Tools and process can help you manage complexity. But they also can serve as a complexity enabler.
https://www.seriouspuzzles.com/krypt-silver-654pc-hard-jigsaw-puzzle-by-ravensburger.htmlTake the ability in Atlassian
’s Jira to add dependencies between tickets across projects. This allows you to create many interrelated projects, and to coordinate activities across teams, but it doesn’t answer whether having those dependencies is a good idea. And it certainly doesn’t put pressure on you to remove them.
Consider the impact of having a team of project managers available to manage “complex projects” that span departments, locales, teams, silos, etc. Sure, this oversight might be important. But it also incentivizes the organization to take on complex projects when they might not be necessary, and to institutionalize hand-offs and larger batches. The projects may run “smoothly”, but it doesn’t mean the arrangement is ideal or resilient to future challenges.
How could those efforts be mediated automatically / with technology vs. a human coordination layer? How could you have mostly autonomous, two pizza sized teams?
Other examples come to mind like your org chart, reporting structures, scaling agile frameworks, tools for creating high fidelity prototypes/wireframes, and certain programming languages / development frameworks. Or something as simple as a having a team of on-call firefighters to keep your product from falling apart.

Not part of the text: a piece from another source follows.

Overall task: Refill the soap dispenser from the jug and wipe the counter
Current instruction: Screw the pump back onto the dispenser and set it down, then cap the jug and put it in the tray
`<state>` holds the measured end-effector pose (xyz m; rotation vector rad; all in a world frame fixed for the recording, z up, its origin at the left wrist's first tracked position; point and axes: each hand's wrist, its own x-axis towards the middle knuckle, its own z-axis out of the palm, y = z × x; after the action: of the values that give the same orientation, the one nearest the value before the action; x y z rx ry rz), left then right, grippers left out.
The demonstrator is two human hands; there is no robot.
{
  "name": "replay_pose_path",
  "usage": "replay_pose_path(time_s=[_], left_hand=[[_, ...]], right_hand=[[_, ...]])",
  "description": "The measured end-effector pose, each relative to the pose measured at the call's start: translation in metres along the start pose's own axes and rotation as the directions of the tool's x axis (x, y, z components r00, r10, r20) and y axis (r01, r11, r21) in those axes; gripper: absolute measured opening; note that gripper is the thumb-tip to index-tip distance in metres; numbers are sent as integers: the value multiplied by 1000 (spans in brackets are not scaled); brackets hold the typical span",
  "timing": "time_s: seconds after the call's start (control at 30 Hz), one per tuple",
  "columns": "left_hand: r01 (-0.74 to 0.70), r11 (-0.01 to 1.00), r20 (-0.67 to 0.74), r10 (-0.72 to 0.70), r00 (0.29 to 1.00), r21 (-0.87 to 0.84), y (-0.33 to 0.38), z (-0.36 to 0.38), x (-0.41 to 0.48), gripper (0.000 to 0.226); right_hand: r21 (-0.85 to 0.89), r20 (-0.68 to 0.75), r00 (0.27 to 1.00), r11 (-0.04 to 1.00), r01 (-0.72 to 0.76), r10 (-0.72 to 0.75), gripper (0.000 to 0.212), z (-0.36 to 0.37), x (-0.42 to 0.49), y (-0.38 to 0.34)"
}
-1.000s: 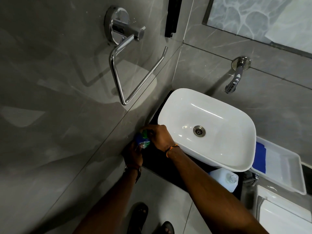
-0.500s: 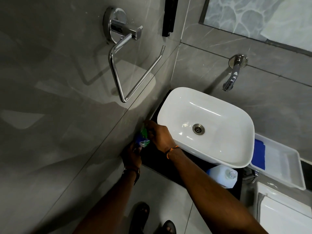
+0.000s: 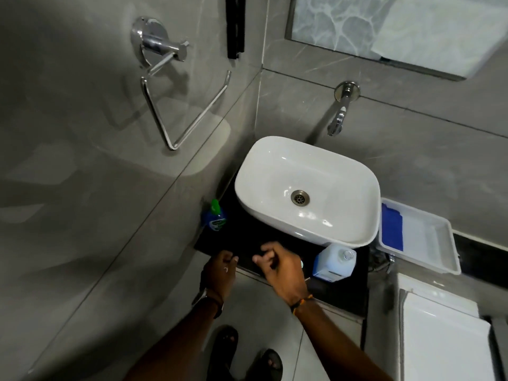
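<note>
here, soap dispenser (image 3: 215, 217) upright by the wall, jug (image 3: 334, 262) beside the basin (image 3: 308, 188), left hand (image 3: 221, 273) loosely curled, right hand (image 3: 283, 268) perhaps pinching something small, hard to tell

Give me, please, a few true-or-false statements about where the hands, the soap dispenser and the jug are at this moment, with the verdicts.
1. The soap dispenser stands on the black counter beside the left wall. True.
2. The right hand grips the dispenser. False: it is curled over the counter's front, apart from the dispenser.
3. The jug sits in front of the white basin. True.
4. The left hand is lifting the jug. False: it is at the counter's front edge, holding nothing.
5. A blue cloth lies in the basin. False: it lies in the white tray.
</note>
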<state>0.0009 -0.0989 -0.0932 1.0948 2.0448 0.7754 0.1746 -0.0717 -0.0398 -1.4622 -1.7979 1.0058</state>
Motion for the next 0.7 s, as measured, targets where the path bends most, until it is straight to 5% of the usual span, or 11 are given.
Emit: replay_pose_path(time_s=[0.13,0.33,0.47,0.57,0.7], left_hand=[[-157,983,107,147,983,93,18,22,-14,18],[-286,936,280,224,934,206,41,52,-17,39],[-361,901,368,260,893,241,54,69,-14,53],[-420,868,420,288,860,265,65,80,-14,60],[-511,801,473,335,815,313,82,99,-16,64]], right_hand=[[-102,39,986,982,-160,165,18,-19,-82,67],[-31,-281,858,890,-456,430,35,-86,-138,136],[69,-397,812,896,-439,428,47,-125,-115,150],[129,-279,866,910,-395,416,90,-143,-88,149],[101,-196,920,940,-326,340,115,-150,-63,142]])
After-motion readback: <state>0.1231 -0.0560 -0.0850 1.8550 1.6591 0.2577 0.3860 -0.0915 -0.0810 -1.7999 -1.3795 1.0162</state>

Even continuous delivery can encourage the buildup of complexity beyond our ability to tame it.
My point isn’t that these things aren’t effective. They are … to a point. But they can blind you to growing complexity, and lull you into not resolving the buildup of complexity in how you work or decoupling units of complexity. Before you know it you’re drowning in complexity, and your systems are ill-prepared to deal with it.
So: always keep in mind how you can battle complexity, create team autonomy, and work down the various forms of debt (including learning, technical, organizational, etc.)